[[ DATASET EXCERPT open ]]
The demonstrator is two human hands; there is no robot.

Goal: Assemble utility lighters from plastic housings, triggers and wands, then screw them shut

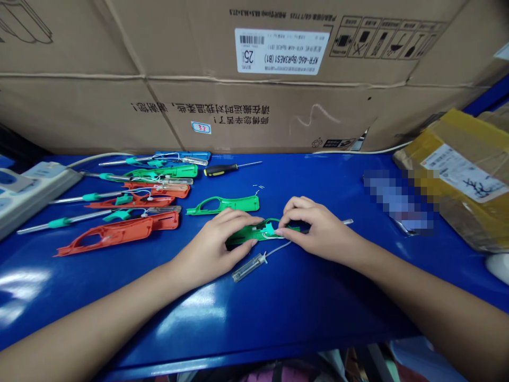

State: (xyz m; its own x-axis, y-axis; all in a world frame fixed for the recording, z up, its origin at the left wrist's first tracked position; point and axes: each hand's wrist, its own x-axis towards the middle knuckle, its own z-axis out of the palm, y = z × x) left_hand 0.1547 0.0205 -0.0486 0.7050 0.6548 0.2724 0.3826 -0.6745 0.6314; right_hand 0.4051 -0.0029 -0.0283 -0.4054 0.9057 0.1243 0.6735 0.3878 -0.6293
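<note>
A green lighter shell half (247, 234) lies open side up on the blue table, held at its left end between the thumb and fingers of my left hand (225, 239). Over its other end, my right hand (312, 225) pinches a small teal trigger (269, 229) set in the shell. Part of the shell and of a metal rod (348, 222) is hidden by my right hand. A clear fuel tank (248, 267) rests outside the shell, in front, with a thin white tube running from it. Behind my left hand lies another green shell half (238, 204).
Several partly assembled lighters with orange shells (115, 233), green and blue ones lie at left, near a white power strip (40, 185). A screwdriver (220, 170) lies behind. At right are a blurred flat object (397, 201) and a taped carton (457, 212). A large cardboard box (199, 63) stands behind.
</note>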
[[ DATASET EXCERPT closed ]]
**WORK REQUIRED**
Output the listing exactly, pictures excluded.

**THE COMPLETED TASK**
The demonstrator is two human hands; there is no robot.

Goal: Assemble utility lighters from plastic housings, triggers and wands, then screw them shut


State: (xyz m; its own x-axis, y-axis; all in a world frame fixed for the recording, z up, its origin at the left wrist's first tracked position; point and axes: each hand's wrist, its own x-axis towards the middle knuckle, its own z-axis out of the palm, y = z × x) left_hand 0.1547 0.0205 -0.0486 0.7050 0.6548 0.2724 0.3826 -0.6745 0.6314; right_hand 0.4051 -0.0029 -0.0283 -0.4054 0.9057 0.1243 0.6735 0.3878 -0.6293
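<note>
A green lighter shell half (247, 234) lies open side up on the blue table, held at its left end between the thumb and fingers of my left hand (225, 239). Over its other end, my right hand (312, 225) pinches a small teal trigger (269, 229) set in the shell. Part of the shell and of a metal rod (348, 222) is hidden by my right hand. A clear fuel tank (248, 267) rests outside the shell, in front, with a thin white tube running from it. Behind my left hand lies another green shell half (238, 204).
Several partly assembled lighters with orange shells (115, 233), green and blue ones lie at left, near a white power strip (40, 185). A screwdriver (220, 170) lies behind. At right are a blurred flat object (397, 201) and a taped carton (457, 212). A large cardboard box (199, 63) stands behind.
</note>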

The exercise has no further content.